• PROBLEM DETAILS: Pictures aside, return every line below exactly as written.

• GIVEN INFORMATION:
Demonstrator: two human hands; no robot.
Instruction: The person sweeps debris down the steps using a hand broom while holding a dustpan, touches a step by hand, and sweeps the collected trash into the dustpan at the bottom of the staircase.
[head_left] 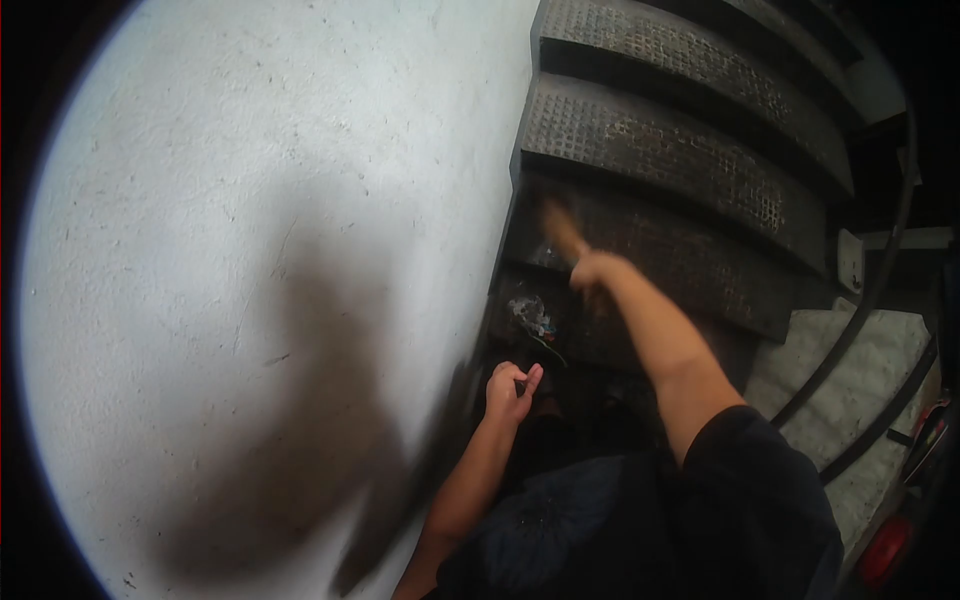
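Right hand (585,262) stretches far toward the dark studded metal stair treads (680,160), motion-blurred, one finger seemingly extended, rest curled, gripping nothing visible. Left hand (512,388) sits nearer, close to the white rough plaster wall (250,200), fingers curled shut; whether it holds something I cannot tell. Small pale crumpled debris (530,315) lies on a shadowed tread between both hands, too blurry to identify; body in dark sleeves cut off at the bottom.

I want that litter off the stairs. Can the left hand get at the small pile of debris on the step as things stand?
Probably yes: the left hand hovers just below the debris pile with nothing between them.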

• ANSWER FOR THE TASK:
Demonstrator: two human hands; no robot.
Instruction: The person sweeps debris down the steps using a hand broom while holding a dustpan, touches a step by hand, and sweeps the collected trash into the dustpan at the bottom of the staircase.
[head_left] 
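Right hand (585,262) stretches far toward the dark studded metal stair treads (680,160), motion-blurred, one finger seemingly extended, rest curled, gripping nothing visible. Left hand (512,388) sits nearer, close to the white rough plaster wall (250,200), fingers curled shut; whether it holds something I cannot tell. Small pale crumpled debris (530,315) lies on a shadowed tread between both hands, too blurry to identify; body in dark sleeves cut off at the bottom.

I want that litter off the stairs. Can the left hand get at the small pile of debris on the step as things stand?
Probably yes: the left hand hovers just below the debris pile with nothing between them.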

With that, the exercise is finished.